### TASK
The full listing is needed, transcribed word for word.

### DATASET SECTION

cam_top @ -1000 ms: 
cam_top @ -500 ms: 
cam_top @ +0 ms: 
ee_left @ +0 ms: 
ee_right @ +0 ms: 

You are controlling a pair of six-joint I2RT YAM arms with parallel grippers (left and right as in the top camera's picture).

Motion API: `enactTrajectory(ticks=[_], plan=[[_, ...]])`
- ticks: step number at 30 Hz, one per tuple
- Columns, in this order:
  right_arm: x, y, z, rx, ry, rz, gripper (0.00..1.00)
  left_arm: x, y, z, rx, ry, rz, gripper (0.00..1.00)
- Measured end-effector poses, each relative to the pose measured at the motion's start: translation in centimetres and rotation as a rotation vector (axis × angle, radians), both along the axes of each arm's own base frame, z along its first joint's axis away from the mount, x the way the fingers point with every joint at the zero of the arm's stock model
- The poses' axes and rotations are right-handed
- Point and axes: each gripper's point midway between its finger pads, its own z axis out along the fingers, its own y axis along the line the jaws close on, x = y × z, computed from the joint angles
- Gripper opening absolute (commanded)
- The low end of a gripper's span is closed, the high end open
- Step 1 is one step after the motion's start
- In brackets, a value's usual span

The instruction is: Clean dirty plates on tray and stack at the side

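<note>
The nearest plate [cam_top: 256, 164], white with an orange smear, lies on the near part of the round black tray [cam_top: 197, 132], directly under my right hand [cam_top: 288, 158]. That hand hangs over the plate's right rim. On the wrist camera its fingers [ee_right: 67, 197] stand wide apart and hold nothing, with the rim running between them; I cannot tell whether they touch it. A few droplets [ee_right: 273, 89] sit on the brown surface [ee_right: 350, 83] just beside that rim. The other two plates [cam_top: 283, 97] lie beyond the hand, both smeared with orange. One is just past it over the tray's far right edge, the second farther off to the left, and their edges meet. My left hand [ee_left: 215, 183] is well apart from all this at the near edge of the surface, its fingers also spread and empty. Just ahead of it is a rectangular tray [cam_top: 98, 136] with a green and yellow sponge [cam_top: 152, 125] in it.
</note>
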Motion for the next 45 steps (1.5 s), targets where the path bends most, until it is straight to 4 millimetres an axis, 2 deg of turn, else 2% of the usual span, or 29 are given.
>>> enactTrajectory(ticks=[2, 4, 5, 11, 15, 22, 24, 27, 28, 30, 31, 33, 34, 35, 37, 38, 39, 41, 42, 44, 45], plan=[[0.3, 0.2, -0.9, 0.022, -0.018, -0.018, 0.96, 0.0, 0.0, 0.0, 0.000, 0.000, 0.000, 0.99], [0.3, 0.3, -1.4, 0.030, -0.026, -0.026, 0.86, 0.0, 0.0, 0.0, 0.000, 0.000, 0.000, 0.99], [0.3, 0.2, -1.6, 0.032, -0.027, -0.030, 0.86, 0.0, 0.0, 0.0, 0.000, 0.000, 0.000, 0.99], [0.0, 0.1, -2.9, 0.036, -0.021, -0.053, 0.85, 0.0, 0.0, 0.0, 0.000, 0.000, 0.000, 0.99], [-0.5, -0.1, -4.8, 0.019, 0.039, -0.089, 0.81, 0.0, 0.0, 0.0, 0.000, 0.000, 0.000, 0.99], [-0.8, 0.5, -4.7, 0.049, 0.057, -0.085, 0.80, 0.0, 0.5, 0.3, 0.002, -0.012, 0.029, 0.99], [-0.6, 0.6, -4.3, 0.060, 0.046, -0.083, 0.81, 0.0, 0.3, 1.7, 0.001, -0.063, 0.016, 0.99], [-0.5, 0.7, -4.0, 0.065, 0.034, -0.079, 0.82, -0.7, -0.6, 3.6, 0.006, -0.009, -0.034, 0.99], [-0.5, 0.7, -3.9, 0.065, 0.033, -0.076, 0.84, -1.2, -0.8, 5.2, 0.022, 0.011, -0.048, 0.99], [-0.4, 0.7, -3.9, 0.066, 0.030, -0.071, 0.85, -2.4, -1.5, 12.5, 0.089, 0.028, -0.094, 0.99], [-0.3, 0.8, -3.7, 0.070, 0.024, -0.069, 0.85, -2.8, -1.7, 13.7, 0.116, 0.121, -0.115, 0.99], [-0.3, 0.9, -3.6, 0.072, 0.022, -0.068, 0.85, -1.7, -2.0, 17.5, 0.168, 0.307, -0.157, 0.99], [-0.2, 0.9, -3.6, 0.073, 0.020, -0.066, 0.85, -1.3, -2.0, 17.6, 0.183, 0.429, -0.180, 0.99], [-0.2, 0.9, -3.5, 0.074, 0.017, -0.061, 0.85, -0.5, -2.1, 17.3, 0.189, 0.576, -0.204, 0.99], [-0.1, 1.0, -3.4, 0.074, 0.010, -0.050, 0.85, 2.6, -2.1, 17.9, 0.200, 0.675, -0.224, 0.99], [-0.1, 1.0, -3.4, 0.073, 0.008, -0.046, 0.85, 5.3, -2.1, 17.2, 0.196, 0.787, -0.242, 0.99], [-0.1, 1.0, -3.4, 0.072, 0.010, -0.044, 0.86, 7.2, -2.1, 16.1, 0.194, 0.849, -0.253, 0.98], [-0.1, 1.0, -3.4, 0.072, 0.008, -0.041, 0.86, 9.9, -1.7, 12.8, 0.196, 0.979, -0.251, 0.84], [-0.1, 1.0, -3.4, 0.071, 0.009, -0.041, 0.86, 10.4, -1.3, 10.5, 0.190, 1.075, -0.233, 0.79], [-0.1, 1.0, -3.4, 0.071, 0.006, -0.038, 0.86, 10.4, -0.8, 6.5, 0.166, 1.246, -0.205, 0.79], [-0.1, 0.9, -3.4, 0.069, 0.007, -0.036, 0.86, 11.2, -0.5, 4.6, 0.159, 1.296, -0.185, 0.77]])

### RESULT OF THE TASK
cam_top @ -1000 ms: 
cam_top @ -500 ms: 
cam_top @ +0 ms: 
ee_left @ +0 ms: 
ee_right @ +0 ms: 

You are controlling a pair of six-joint I2RT YAM arms with parallel grippers (left and right as in the top camera's picture).

Motion API: `enactTrajectory(ticks=[_], plan=[[_, ...]])`
- ticks: step number at 30 Hz, one per tuple
- Columns, in this order:
  right_arm: x, y, z, rx, ry, rz, gripper (0.00..1.00)
  left_arm: x, y, z, rx, ry, rz, gripper (0.00..1.00)
- Measured end-effector poses, each relative to the pose measured at the motion's start: translation in centimetres and rotation as a rotation vector (axis × angle, radians), both along the axes of each arm's own base frame, z along its first joint's axis away from the mount, x the way the fingers point with every joint at the zero of the arm's stock model
- The poses' axes and rotations are right-handed
- Point and axes: each gripper's point midway between its finger pads, its own z axis out along the fingers, its own y axis along the line the jaws close on, x = y × z, computed from the joint angles
- Gripper opening absolute (commanded)
- The low end of a gripper's span is closed, the high end open
- Step 1 is one step after the motion's start
- In brackets, a value's usual span

The instruction is: Clean dirty plates on tray and stack at the side

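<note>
The nearest plate [cam_top: 256, 164], white with an orange smear, lies on the near part of the round black tray [cam_top: 197, 132], directly under my right hand [cam_top: 288, 158]. That hand hangs over the plate's right rim. On the wrist camera its fingers [ee_right: 67, 197] stand wide apart and hold nothing, with the rim running between them; I cannot tell whether they touch it. A few droplets [ee_right: 273, 89] sit on the brown surface [ee_right: 350, 83] just beside that rim. The other two plates [cam_top: 283, 97] lie beyond the hand, both smeared with orange. One is just past it over the tray's far right edge, the second farther off to the left, and their edges meet. My left hand [ee_left: 215, 183] is well apart from all this at the near edge of the surface, its fingers also spread and empty. Just ahead of it is a rectangular tray [cam_top: 98, 136] with a green and yellow sponge [cam_top: 152, 125] in it.
</note>
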Motion for the next 45 steps (1.5 s), targets where the path bends most, until it is straight to 4 millimetres an axis, 2 deg of turn, else 2% of the usual span, or 29 are given.
>>> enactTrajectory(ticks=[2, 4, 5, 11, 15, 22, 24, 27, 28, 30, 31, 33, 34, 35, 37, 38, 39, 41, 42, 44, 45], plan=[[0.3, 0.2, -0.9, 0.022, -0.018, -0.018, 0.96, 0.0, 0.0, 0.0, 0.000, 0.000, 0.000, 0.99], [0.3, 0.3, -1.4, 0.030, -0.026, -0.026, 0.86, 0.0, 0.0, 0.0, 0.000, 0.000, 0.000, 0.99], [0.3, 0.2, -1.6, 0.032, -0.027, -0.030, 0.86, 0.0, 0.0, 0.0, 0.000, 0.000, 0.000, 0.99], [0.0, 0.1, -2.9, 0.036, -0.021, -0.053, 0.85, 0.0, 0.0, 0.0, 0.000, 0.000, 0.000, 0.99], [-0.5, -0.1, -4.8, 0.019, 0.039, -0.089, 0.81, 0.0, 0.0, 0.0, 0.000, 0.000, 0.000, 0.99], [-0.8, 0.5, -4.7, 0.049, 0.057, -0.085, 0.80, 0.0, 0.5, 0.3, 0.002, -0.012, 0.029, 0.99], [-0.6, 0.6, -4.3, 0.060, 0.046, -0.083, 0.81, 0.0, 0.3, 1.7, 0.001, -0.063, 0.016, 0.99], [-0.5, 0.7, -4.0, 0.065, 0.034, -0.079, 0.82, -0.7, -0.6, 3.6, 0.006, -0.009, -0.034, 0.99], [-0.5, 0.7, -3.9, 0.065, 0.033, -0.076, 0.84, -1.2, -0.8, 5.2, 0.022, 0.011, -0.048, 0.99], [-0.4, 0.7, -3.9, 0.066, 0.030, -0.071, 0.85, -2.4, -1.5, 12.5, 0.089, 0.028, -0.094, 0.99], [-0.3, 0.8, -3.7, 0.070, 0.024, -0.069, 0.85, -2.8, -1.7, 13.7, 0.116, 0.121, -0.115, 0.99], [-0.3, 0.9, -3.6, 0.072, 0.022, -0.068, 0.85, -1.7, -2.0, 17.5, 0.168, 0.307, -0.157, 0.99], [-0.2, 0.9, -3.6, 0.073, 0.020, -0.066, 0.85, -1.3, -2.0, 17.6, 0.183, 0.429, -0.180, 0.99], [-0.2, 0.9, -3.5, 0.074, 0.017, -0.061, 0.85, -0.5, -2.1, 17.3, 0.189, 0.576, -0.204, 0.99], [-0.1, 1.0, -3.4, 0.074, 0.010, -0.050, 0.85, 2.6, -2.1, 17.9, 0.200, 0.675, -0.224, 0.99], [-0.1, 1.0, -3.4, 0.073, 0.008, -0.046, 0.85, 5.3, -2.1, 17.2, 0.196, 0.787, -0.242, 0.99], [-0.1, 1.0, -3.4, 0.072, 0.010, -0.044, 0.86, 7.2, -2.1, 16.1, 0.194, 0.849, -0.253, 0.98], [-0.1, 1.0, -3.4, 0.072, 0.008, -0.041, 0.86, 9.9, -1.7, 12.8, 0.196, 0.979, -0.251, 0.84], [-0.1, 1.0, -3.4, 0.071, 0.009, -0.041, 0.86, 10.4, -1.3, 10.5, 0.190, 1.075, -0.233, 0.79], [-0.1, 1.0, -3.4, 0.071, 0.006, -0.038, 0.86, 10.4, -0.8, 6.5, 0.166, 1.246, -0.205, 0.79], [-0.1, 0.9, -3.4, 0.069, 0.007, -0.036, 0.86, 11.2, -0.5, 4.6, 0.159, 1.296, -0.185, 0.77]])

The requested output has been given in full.